### What is needed
What is the number of lines in the data below that contain "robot"? Reply with the number only.

Records contained in a dataset
Start of Block

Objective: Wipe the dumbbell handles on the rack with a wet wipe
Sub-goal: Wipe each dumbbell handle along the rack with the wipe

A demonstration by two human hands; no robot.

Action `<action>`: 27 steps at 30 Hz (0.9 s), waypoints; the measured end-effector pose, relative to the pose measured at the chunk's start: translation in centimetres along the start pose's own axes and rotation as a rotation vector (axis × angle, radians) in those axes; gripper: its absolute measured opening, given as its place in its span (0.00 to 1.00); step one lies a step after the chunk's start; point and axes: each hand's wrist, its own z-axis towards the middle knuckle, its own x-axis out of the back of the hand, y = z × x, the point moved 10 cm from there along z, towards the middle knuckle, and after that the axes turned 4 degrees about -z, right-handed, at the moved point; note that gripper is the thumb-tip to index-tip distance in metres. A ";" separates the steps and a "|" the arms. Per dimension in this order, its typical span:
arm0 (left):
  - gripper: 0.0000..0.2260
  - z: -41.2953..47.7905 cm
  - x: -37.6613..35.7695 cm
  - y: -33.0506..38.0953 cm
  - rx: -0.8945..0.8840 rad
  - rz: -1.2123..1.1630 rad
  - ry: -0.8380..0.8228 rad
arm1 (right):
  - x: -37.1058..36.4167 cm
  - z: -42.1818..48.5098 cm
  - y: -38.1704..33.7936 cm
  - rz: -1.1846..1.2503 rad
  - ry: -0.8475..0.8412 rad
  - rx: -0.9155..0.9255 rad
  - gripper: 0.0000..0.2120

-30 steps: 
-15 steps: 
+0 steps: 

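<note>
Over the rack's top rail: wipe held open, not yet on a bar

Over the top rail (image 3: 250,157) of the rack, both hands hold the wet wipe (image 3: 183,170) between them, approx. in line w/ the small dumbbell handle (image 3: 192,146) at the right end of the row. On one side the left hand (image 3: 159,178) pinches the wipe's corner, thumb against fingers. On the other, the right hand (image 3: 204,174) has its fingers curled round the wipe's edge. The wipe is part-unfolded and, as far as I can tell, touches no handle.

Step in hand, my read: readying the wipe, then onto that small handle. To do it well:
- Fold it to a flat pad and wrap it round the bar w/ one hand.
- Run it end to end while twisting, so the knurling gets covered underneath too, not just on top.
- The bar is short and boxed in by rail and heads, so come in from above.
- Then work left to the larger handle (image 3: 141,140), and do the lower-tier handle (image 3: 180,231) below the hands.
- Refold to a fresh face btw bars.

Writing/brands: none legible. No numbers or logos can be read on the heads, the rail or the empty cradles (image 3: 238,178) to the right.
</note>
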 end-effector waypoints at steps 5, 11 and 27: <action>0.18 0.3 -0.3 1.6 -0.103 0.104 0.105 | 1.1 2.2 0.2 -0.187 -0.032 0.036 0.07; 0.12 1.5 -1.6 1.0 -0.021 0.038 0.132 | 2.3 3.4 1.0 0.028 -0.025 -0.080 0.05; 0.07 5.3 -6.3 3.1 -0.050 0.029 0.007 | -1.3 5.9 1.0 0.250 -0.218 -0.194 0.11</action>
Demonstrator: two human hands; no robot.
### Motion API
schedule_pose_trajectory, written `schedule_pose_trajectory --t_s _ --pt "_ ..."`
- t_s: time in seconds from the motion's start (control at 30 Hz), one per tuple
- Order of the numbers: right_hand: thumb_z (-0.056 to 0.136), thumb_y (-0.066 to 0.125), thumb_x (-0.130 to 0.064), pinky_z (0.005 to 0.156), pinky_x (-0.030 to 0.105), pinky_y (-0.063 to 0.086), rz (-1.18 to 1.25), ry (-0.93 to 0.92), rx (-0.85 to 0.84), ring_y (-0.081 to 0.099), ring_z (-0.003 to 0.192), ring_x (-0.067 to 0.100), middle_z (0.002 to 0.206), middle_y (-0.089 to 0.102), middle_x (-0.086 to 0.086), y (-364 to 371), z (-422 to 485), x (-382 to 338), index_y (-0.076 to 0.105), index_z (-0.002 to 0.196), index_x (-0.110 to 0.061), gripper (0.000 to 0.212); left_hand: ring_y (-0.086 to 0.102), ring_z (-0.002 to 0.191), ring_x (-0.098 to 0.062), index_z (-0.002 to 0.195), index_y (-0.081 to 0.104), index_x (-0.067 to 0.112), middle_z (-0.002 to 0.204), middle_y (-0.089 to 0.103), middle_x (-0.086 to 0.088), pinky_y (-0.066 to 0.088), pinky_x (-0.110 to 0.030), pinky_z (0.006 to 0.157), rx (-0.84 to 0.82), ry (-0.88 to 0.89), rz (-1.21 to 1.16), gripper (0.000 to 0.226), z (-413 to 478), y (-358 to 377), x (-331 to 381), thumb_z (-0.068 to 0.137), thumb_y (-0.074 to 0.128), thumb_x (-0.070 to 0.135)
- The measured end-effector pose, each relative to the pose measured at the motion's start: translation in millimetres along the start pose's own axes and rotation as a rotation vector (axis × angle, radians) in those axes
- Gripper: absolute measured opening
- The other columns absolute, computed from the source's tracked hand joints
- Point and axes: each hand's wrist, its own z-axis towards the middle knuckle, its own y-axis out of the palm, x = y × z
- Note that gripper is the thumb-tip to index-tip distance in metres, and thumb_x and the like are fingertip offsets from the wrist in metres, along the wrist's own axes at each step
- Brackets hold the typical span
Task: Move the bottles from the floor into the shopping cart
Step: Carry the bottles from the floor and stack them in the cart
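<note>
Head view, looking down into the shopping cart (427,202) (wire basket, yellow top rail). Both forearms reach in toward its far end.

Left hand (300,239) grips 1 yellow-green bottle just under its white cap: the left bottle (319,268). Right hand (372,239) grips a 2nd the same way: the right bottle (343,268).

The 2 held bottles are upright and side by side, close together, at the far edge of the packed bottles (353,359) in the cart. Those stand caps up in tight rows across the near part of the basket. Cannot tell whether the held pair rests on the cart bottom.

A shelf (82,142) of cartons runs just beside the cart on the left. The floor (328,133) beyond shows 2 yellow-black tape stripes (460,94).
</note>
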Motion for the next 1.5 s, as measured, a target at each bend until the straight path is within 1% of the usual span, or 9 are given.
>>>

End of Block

### Reply
2